** SUPPLIED RECORDS follows **
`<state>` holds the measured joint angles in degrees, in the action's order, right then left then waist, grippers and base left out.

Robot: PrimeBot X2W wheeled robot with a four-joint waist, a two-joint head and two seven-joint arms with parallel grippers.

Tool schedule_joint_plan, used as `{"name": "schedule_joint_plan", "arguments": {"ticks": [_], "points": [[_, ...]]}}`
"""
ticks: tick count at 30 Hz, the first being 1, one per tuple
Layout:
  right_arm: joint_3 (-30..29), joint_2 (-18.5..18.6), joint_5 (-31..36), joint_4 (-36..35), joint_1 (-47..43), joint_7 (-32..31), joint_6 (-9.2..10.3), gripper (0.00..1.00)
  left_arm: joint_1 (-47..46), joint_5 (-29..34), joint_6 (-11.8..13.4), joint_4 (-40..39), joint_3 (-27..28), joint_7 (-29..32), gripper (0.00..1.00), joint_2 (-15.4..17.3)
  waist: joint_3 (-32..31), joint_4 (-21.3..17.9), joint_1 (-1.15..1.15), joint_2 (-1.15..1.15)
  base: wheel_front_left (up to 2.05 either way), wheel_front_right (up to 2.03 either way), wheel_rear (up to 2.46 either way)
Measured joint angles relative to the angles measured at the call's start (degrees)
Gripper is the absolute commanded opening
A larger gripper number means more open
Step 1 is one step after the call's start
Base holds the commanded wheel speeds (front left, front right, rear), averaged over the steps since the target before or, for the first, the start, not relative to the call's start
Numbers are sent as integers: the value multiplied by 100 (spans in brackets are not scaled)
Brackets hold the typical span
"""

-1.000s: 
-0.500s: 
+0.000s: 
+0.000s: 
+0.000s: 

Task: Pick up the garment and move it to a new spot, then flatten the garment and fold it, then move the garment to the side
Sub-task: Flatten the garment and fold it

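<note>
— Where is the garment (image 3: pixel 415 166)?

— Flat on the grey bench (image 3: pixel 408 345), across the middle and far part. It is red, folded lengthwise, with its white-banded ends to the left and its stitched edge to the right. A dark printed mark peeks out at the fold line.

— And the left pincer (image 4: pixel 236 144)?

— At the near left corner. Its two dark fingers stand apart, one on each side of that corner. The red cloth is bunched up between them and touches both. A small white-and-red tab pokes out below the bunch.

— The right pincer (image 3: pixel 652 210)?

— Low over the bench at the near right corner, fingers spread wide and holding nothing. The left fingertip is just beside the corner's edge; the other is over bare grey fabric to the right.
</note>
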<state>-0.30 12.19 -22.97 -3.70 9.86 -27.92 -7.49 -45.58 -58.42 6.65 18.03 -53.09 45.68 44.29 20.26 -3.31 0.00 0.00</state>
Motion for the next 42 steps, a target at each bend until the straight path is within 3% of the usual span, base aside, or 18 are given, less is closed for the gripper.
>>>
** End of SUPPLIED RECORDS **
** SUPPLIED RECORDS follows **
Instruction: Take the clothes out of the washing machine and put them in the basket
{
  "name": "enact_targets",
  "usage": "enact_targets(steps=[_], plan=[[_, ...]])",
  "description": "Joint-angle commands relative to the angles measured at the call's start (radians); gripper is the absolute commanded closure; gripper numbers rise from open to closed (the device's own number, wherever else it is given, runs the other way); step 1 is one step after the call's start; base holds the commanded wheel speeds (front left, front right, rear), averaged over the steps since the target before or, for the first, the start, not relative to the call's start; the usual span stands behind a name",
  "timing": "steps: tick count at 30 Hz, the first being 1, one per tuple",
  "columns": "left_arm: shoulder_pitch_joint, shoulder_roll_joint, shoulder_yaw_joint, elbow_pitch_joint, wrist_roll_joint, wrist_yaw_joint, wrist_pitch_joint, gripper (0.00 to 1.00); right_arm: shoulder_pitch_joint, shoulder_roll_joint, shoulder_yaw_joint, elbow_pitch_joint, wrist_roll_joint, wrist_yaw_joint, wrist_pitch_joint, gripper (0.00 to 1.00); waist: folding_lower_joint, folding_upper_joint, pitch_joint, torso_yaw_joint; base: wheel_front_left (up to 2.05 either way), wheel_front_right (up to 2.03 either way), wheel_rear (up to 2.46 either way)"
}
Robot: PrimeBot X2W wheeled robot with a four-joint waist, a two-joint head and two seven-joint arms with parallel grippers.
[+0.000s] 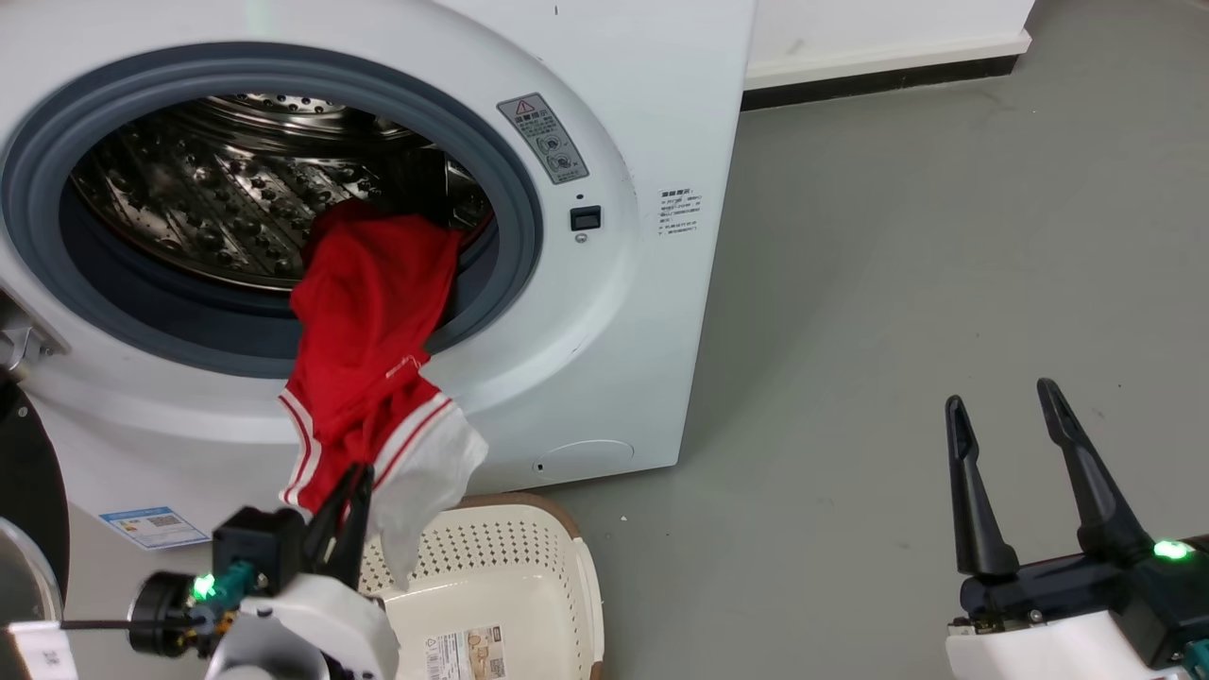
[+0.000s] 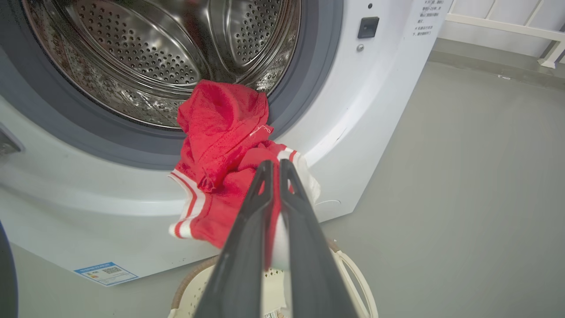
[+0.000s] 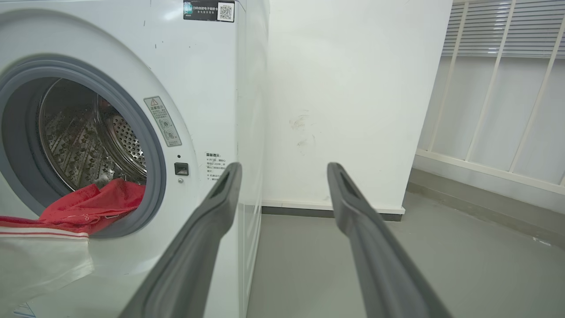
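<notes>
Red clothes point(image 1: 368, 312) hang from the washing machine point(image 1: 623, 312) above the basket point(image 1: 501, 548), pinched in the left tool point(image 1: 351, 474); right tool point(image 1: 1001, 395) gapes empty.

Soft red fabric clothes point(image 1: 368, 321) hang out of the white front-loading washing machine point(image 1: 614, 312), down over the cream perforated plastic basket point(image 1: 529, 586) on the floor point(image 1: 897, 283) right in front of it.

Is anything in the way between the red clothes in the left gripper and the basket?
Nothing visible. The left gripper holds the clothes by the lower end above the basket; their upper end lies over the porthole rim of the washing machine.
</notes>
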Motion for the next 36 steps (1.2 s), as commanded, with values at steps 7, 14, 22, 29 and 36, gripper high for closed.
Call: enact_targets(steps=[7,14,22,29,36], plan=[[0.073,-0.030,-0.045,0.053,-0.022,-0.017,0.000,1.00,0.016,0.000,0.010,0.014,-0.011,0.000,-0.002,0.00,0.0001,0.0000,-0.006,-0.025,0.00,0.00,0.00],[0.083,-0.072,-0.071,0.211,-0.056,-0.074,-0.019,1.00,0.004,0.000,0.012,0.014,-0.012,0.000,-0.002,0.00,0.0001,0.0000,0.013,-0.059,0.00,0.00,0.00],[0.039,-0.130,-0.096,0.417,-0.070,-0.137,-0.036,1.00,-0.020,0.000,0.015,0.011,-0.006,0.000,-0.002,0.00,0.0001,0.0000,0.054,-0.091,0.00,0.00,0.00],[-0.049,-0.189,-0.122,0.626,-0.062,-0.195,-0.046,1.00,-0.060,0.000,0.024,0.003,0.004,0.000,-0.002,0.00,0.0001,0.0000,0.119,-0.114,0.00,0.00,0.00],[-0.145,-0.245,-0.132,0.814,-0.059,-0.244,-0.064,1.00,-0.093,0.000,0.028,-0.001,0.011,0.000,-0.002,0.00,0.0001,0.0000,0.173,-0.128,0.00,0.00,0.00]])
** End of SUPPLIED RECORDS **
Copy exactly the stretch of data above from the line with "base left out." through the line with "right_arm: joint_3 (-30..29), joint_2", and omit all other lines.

§ **TASK ANSWER**
`<state>` holds the measured joint angles in degrees, in the action's order, right then left then waist, grippers and base left out.

Robot: PrimeBot X2W wheeled robot with a four-joint waist, a two-joint head and two seven-joint arms with parallel grippers.

Tool schedule_joint_plan, used as `{"name": "schedule_joint_plan", "arguments": {"ticks": [_], "points": [[_, ...]]}}`
"""
ticks: tick count at 30 Hz, the first being 1, one per tuple
Layout:
  right_arm: joint_3 (-30..29), joint_2 (-18.5..18.6), joint_5 (-31..36), joint_4 (-36..35), joint_1 (-47..43), joint_7 (-32..31), joint_6 (-9.2..10.3), gripper (0.00..1.00)

At this point, the answer is complete.